Женщина улыбнулась, тронула его за мизинец и слегка пощекотала. Мизинец тут же обвился вокруг ее пальца, как младенец, ухватившийся за свою мать.
Женщина вдруг почувствовала шероховатость отметины на пальце: трех девяток, если рассматривать их под одним углем, или же трех шестерок, если глядеть под другим. Верхушки шестерок соединялись в виде клеверного листочка.
Женщина почувствовала, как цифры пылают, обжигая ее собственную кожу.
Бухер метался по постели, взмахивая свободной рукой, как будто плыл. Губы его шевелились.
— Что ты сказал? — прошептала женщина, еще ниже склоняясь над ним.
— Трижды двадцать и десять, — едва слышно пробормотал Бухер.
— Шш-ш-ш… — женщина крепко сжимала его руку, сам же он так вцепился в ее палец, что отметина оцарапала его. Женщина вскрикнула и попыталась выдернуть руку, но Бухер не отпускал ее.
— Поль, — взмолилась она.
— Трижды двадцать и десять, — выдохнул Бухер. В годину Армагеддона. Семьдесят лет.
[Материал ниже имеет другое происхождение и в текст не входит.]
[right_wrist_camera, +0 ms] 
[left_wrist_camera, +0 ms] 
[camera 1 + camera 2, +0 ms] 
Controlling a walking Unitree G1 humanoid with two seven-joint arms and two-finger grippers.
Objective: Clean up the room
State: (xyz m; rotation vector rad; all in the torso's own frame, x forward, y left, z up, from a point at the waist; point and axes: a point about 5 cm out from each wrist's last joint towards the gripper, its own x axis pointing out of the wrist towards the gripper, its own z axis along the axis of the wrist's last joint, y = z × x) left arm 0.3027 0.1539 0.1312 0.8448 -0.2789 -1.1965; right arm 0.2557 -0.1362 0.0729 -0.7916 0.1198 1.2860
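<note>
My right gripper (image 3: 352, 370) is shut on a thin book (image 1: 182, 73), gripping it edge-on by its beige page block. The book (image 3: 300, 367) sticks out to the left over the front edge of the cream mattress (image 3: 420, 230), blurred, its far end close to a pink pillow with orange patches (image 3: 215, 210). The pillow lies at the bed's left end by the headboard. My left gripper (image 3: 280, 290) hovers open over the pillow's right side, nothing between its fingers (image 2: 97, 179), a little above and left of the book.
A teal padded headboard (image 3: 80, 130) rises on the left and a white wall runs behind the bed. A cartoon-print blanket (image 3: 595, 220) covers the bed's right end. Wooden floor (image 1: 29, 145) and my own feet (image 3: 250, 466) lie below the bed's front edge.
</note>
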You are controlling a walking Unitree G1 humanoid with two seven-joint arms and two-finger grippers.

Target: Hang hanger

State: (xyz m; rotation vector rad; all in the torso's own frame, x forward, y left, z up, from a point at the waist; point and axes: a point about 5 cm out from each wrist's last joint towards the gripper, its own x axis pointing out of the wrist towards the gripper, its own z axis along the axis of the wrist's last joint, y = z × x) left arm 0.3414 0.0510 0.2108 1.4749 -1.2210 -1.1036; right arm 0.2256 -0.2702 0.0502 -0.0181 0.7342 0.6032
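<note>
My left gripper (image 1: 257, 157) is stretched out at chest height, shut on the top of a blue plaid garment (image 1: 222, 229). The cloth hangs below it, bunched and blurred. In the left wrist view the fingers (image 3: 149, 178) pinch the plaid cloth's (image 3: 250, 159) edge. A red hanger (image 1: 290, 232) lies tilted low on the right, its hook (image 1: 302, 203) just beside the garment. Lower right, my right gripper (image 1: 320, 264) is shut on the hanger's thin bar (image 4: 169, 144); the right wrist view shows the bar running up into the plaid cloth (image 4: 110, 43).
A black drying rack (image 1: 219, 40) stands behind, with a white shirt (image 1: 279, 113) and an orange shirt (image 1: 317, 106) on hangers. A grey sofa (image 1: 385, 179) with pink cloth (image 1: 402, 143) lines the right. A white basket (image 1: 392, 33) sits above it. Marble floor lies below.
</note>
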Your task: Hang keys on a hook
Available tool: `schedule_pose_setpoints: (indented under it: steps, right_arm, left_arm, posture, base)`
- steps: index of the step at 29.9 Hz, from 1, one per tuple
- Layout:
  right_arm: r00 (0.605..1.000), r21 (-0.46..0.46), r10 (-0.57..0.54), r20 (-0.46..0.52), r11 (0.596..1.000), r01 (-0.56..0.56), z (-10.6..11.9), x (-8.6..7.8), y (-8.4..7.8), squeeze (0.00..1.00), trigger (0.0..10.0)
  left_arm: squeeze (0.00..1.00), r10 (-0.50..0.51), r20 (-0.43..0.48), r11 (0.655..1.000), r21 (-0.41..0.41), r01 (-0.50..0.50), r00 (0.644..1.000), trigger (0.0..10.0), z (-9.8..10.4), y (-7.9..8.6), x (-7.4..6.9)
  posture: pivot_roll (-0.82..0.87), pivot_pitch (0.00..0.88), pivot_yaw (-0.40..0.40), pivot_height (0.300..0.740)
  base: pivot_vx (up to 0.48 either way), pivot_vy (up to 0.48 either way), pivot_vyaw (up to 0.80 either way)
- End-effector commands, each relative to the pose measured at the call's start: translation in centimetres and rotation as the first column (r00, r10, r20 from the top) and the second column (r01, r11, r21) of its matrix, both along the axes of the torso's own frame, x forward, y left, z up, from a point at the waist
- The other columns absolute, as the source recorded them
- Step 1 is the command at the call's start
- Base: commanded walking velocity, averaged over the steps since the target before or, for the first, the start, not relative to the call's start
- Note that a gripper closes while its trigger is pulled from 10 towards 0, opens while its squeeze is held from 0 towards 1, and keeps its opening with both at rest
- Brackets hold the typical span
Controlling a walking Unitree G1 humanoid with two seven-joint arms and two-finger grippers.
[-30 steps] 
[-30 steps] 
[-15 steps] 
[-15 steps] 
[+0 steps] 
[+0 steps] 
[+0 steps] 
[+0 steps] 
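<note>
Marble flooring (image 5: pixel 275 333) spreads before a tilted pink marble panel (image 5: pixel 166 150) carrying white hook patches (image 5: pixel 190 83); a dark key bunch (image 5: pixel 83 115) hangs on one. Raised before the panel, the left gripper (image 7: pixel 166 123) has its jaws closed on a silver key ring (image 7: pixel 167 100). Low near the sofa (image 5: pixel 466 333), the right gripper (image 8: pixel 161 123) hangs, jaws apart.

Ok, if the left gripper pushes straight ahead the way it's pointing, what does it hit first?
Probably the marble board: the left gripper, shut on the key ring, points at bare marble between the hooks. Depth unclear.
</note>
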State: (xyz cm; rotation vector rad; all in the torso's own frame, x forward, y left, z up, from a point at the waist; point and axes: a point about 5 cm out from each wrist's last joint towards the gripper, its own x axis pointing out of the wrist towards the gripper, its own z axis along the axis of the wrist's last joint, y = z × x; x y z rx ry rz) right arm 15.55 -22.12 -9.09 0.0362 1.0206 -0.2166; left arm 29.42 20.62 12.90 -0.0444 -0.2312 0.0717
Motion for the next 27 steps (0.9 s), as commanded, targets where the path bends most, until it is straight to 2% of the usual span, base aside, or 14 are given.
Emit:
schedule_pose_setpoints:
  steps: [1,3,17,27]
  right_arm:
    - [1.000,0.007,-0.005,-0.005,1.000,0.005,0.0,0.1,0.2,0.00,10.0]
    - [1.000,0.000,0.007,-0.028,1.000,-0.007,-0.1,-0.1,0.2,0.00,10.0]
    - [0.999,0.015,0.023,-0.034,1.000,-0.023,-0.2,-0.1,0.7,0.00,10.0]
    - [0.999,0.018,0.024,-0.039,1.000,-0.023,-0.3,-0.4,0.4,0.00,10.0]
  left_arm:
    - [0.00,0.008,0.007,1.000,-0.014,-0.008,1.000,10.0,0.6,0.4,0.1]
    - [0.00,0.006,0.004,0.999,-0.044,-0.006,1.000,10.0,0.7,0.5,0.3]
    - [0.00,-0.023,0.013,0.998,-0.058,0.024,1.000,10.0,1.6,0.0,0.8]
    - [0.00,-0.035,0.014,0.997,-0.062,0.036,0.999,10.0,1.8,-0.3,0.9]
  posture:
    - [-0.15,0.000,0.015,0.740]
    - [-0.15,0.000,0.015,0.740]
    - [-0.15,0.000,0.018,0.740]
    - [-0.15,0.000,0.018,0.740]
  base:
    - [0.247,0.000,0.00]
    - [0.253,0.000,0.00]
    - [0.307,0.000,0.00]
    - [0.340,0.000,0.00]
Женщина освободила, наконец, свою руку и отодвинулась от него. Губы Бухера продолжали шевелиться, но теперь беззвучно. Женщина взглянула на свою ладонь и заметила, что его родимое пятно отпечаталось на ее пальце, как будто выжженное огнем. Некоторое время она неподвижно лежала, уставившись на этот знак, затем приложила палец к губам и лизнула его, почувствовав под языком три шестерки. Женщина повернулась, чмокнула Бухера в щеку и, пробормотав благодарность, уснула глубоким и счастливым сном.
Глава 2
Завтракая в своем кабинете, Поль Бухер внимательно просматривал утренние газеты. Все они в один голос восхваляли министра иностранных дел, предложившего устроить встречу между израильтянами и представителями арабских государств. Сторонники Питера Стивенсона с улицы Флит Стрит на все лады превозносили его государственную деятельность, а отдельные журналисты делали невероятно смелые предположения, будто теперь Ближневосточная проблема, наконец, будет решена. Противники ощущали значительно меньший энтузиазм, однако, и им приходилось признать, что министр предотвратил чуть ли не путч.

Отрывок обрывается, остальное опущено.